━━━ Supplied information

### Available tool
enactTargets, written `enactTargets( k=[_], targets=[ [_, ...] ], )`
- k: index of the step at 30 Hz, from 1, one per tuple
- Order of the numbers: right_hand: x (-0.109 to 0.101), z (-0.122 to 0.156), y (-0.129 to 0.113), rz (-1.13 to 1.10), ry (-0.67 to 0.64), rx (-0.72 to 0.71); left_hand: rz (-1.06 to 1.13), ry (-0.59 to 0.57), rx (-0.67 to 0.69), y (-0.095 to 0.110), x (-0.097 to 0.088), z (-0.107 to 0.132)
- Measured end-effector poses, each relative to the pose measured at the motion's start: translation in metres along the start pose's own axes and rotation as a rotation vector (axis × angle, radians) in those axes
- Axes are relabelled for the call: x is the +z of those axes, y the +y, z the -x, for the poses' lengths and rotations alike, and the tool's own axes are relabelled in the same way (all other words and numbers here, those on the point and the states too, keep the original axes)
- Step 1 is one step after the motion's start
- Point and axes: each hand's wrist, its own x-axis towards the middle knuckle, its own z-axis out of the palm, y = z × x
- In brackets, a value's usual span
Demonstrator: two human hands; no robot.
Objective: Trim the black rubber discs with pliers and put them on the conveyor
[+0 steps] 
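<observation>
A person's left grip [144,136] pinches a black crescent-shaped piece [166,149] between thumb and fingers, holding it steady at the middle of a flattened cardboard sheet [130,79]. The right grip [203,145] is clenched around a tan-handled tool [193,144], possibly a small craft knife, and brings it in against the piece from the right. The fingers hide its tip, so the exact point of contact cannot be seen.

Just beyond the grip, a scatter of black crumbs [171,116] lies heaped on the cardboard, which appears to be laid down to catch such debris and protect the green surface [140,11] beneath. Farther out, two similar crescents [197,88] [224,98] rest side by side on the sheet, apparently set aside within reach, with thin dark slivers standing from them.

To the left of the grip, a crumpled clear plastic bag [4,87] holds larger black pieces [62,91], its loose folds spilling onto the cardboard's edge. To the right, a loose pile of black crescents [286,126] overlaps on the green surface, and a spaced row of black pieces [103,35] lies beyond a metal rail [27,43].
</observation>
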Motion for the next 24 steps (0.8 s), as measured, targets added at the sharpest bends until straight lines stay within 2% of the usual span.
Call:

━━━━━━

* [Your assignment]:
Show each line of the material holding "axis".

* [Result of the exercise]:
- Measured end-effector poses, each relative to the pose measured at the motion's start: translation in metres along the start pose's own axes and rotation as a rotation vector (axis × angle, radians) in those axes
- Point and axes: each hand's wrist, its own x-axis towards the middle knuckle, its own z-axis out of the palm, y = z × x

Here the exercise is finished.